[Extracted records]
=======

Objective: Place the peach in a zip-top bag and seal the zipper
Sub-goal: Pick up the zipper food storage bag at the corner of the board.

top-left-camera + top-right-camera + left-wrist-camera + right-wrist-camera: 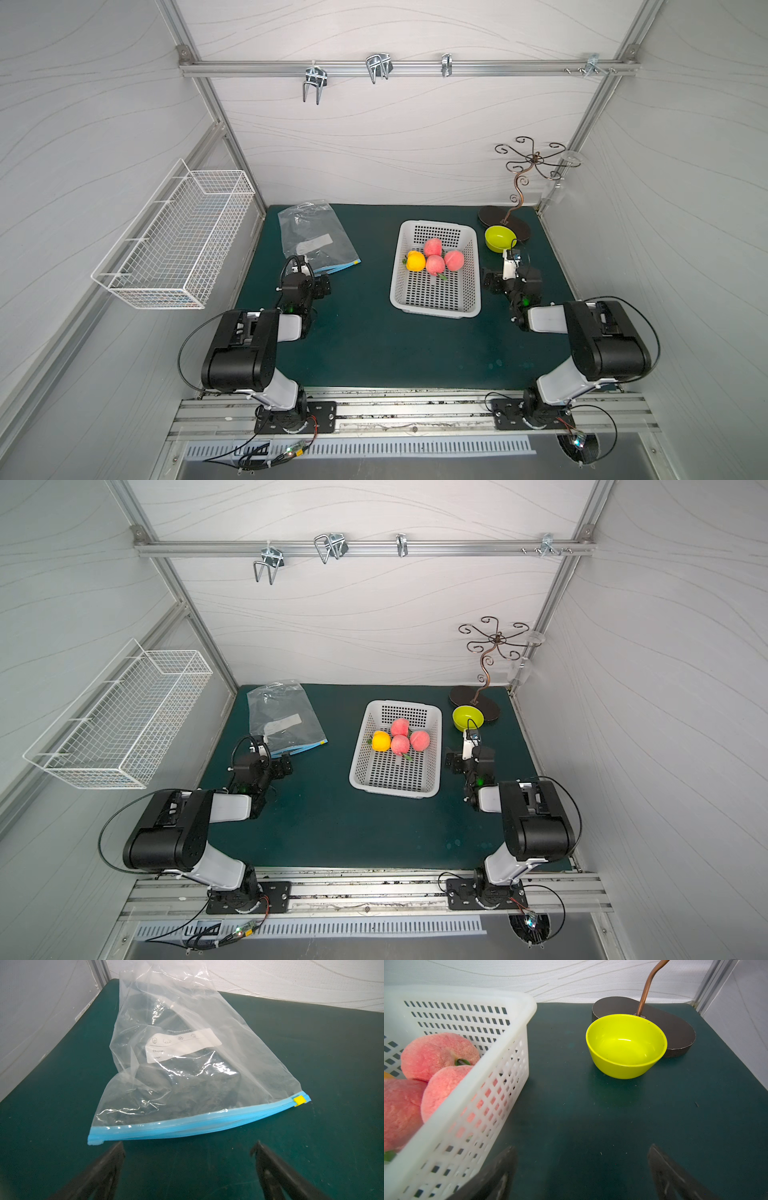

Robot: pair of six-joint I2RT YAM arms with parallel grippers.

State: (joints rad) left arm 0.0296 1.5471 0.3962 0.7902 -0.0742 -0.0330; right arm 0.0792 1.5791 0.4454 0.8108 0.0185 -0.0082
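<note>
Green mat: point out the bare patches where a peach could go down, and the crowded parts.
Free: the strip between zip-top bag and white basket; the front stretch between basket and rail. Crowded: back right corner, with green bowl and stand base.

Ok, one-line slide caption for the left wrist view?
Open left end effector faces the zipper of the empty zip-top bag on the green mat.

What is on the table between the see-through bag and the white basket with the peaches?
Nothing. Only bare green mat lies between the zip-top bag and the white basket. Both top views show that gap.
</note>
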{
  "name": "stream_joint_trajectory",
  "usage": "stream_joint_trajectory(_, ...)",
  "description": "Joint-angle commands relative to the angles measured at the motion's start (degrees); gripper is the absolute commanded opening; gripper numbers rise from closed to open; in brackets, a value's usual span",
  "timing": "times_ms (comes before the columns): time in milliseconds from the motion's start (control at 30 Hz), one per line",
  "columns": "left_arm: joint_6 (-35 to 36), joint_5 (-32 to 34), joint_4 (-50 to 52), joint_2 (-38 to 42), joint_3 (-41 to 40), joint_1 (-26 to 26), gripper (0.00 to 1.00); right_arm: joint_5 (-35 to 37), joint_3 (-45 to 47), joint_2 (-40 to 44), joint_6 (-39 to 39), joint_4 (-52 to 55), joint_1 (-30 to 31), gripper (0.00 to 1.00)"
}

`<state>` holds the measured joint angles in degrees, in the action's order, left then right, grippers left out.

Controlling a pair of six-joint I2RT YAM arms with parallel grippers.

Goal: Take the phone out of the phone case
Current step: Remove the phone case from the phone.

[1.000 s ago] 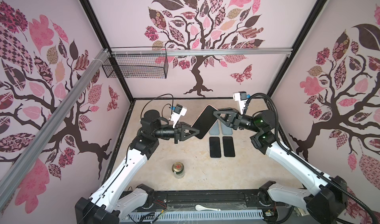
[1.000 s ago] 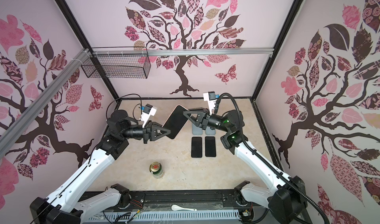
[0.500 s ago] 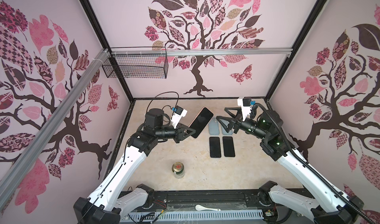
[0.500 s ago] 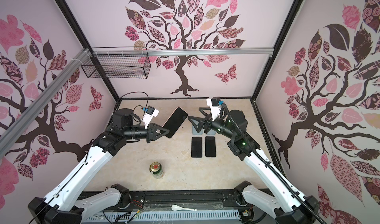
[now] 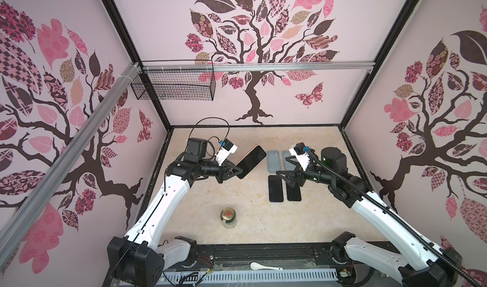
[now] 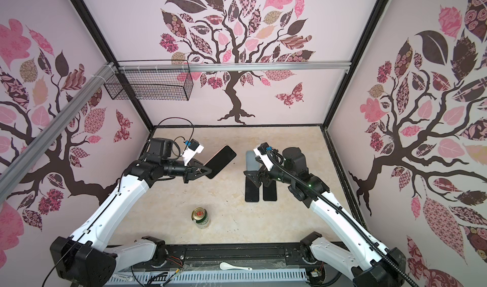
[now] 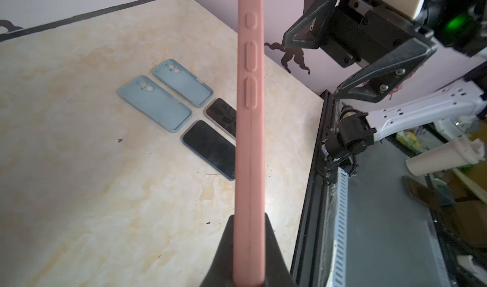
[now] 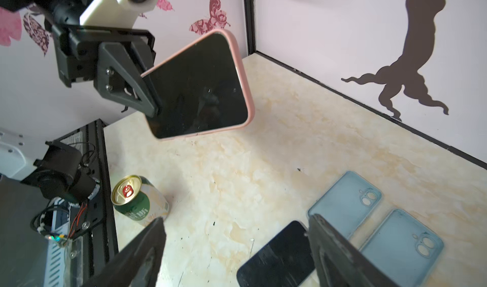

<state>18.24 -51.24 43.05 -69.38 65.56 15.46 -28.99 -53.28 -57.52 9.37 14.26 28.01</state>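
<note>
— Above the left half of the tabletop, the black-screened phone sits inside its pink silicone case. It is clamped at one end by the left end effector, clear of the beige marbled surface.
— And the right end effector?
— Spread wide, gripping nothing. A second ago it was at the phone's far end. Now it hangs over two bare black phones, which lie beside two pale blue empty cases.
— Room to move?
— Bare surface between the arms and toward the back. A green drink can stands well apart, near the front edge. Pink tree-patterned walls close three sides.
</note>
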Motion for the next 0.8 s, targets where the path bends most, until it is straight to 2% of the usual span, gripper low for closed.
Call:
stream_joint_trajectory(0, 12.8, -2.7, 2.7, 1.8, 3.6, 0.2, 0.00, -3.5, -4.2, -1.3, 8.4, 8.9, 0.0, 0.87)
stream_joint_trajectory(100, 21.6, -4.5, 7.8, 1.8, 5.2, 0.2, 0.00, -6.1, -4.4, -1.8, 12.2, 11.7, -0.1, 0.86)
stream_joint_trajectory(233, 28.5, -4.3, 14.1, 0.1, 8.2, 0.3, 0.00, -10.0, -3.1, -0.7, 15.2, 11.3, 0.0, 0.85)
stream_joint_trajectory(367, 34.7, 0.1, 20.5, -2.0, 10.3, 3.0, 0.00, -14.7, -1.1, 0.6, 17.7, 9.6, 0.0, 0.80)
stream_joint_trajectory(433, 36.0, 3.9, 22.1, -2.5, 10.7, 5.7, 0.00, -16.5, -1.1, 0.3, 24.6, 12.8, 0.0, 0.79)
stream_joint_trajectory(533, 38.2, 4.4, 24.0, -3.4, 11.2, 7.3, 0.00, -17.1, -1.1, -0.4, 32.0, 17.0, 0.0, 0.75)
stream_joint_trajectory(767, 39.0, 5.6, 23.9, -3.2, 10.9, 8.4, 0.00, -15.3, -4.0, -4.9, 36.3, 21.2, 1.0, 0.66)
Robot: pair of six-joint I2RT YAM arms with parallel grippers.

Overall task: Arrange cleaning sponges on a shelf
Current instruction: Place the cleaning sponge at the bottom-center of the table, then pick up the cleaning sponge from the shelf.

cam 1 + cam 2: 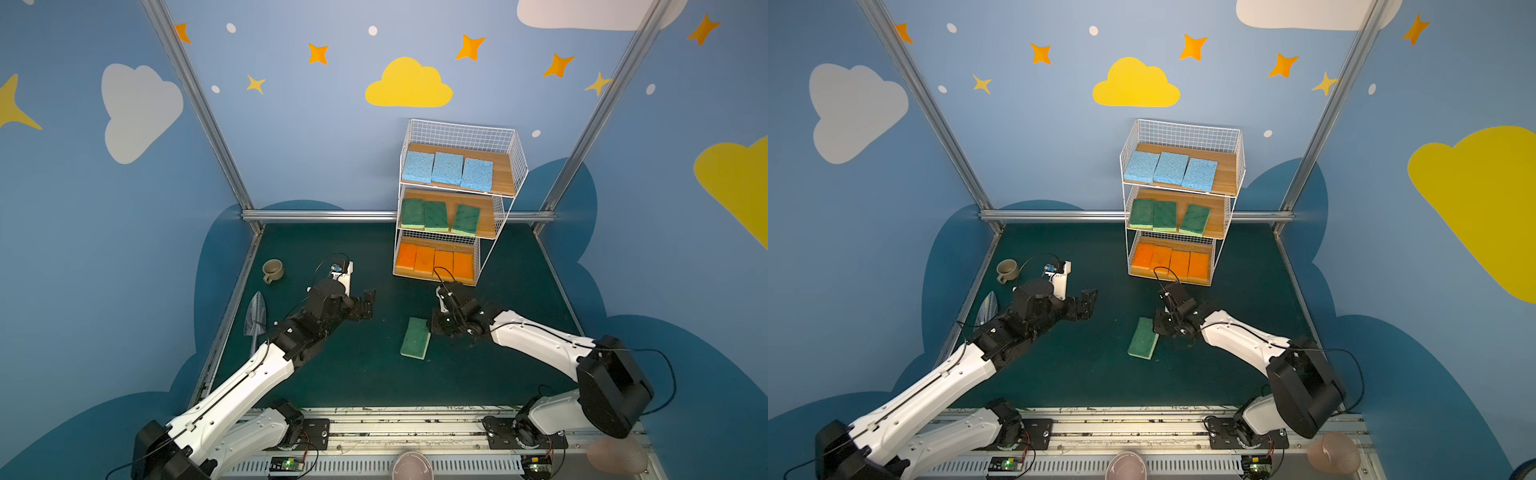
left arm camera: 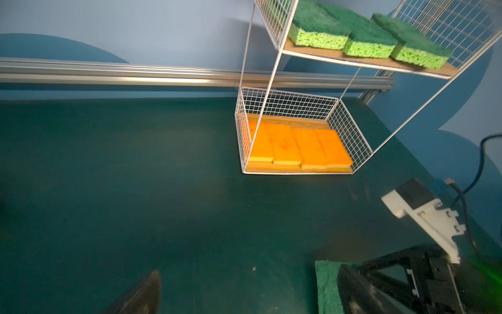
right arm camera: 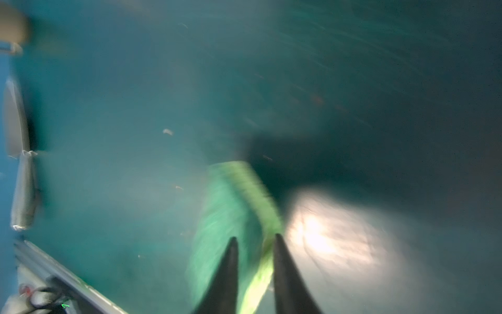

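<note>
worktop [image 1: 332, 370]: dark green mat | walls [image 1: 291, 124]: blue, clouds, stars | shelf [image 1: 500, 174] at back, ten sponges [image 1: 446, 168] aboard | green sponge [image 1: 415, 337] flat mid-worktop | left hand [image 1: 365, 305] wide | right hand [image 3: 255, 238] narrowly parted at that sponge's end

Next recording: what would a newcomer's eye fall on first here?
The white wire shelf stands at the back right, sorted by colour: blue sponges on top, green sponges in the middle, orange sponges below. One stray green sponge lies on the mat before it, by the right pincer.
</note>
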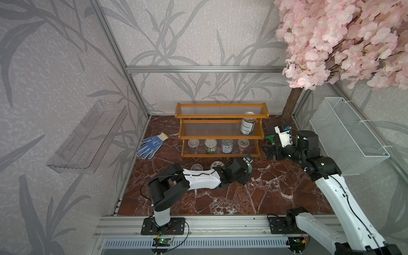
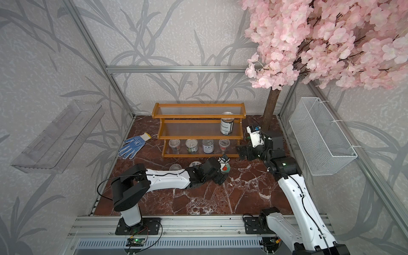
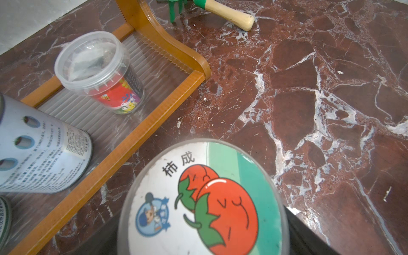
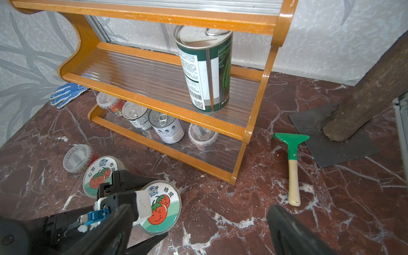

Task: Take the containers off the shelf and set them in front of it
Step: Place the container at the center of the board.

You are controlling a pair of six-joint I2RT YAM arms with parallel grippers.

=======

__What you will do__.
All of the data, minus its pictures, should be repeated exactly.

__Result__.
Objective: Place the peach in a zip-top bag and seal the zipper
Sub-goal: Pick up the zipper food storage bag at the corner of the board.

top-left-camera + top-right-camera + left-wrist-camera + right-wrist-camera: 

Robot: pair of six-joint I2RT YAM arms with parallel grippers.

State: (joints rad) left arm 0.0296 1.5471 0.3962 0.7902 -0.0742 -0.0330; right arm 0.0792 1.5791 0.4454 0.8108 0.0185 -0.0082
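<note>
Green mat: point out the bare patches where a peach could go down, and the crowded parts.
Free: the strip between zip-top bag and white basket; the front stretch between basket and rail. Crowded: back right corner, with green bowl and stand base.

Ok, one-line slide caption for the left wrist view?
Open left end effector faces the zipper of the empty zip-top bag on the green mat.

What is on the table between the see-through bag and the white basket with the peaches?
Nothing. Only bare green mat lies between the zip-top bag and the white basket. Both top views show that gap.
</note>
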{
  "name": "stream_joint_trajectory",
  "usage": "stream_joint_trajectory(_, ...)",
  "description": "Joint-angle commands relative to the angles measured at the motion's start (degrees); gripper is the absolute commanded opening; gripper numbers rise from closed to open; in brackets, a value's usual span",
  "timing": "times_ms (comes before the columns): time in milliseconds from the motion's start (control at 30 Hz), one per line",
  "columns": "left_arm: joint_6 (-35 to 36), joint_5 (-32 to 34), joint_4 (-50 to 52), joint_2 (-38 to 42), joint_3 (-41 to 40), joint_1 (-26 to 26), gripper (0.00 to 1.00); right_arm: joint_5 (-35 to 37), joint_3 (-45 to 47), joint_2 (-40 to 44), joint_6 (-39 to 39), joint_4 (-52 to 55), joint_1 (-30 to 31), gripper (0.00 to 1.00)"
}

`<state>` holds the measured joint angles in degrees, in the action's order, left then right, grippers left out.

Controlling a pair of six-joint I2RT YAM arms with parallel grippers.

Goal: Take the phone out of the phone case
Current step: Remove the phone case from the phone.

[1.000 s ago] 
[1.000 s ago] 
[0.500 s ago] 
[0.500 s ago] 
[now] 
[now] 
[now] 
[now] 

<state>18.24 -51.24 43.05 -69.38 65.56 15.46 -28.99 -53.28 -57.52 9.37 14.26 28.01</state>
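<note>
— Above the left half of the tabletop, the black-screened phone sits inside its pink silicone case. It is clamped at one end by the left end effector, clear of the beige marbled surface.
— And the right end effector?
— Spread wide, gripping nothing. A second ago it was at the phone's far end. Now it hangs over two bare black phones, which lie beside two pale blue empty cases.
— Room to move?
— Bare surface between the arms and toward the back. A green drink can stands well apart, near the front edge. Pink tree-patterned walls close three sides.
</note>
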Motion for the next 0.8 s, targets where the path bends most, until it is straight to 2% of the usual span, gripper low for closed.
Call:
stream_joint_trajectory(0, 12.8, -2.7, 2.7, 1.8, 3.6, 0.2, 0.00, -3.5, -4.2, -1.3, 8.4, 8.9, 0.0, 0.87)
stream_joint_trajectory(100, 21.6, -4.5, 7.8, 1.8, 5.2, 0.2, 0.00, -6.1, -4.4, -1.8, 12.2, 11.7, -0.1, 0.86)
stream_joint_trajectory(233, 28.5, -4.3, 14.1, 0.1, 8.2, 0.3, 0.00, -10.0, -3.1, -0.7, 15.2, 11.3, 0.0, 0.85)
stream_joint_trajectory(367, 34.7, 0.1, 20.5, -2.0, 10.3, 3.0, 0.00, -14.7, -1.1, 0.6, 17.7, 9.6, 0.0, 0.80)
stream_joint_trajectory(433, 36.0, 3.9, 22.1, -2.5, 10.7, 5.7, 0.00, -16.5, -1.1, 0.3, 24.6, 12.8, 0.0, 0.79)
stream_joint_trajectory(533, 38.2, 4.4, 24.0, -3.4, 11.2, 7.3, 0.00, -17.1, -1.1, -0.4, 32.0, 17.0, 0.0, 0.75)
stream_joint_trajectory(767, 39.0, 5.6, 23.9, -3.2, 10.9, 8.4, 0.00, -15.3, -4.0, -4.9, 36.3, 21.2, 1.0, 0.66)
Robot: pair of six-joint I2RT YAM arms with parallel grippers.

Overall task: Arrange cleaning sponges on a shelf
Current instruction: Place the cleaning sponge at the bottom-center of the table, then pick up the cleaning sponge from the shelf.

cam 1 + cam 2: 
left arm camera: 
right arm camera: 

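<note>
worktop [image 1: 332, 370]: dark green mat | walls [image 1: 291, 124]: blue, clouds, stars | shelf [image 1: 500, 174] at back, ten sponges [image 1: 446, 168] aboard | green sponge [image 1: 415, 337] flat mid-worktop | left hand [image 1: 365, 305] wide | right hand [image 3: 255, 238] narrowly parted at that sponge's end

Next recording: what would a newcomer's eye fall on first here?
The white wire shelf stands at the back right, sorted by colour: blue sponges on top, green sponges in the middle, orange sponges below. One stray green sponge lies on the mat before it, by the right pincer.
</note>
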
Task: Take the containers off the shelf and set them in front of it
Step: Place the container at the center of the board.

You are controlling a pair of six-joint I2RT YAM arms with parallel grippers.

This completes the output.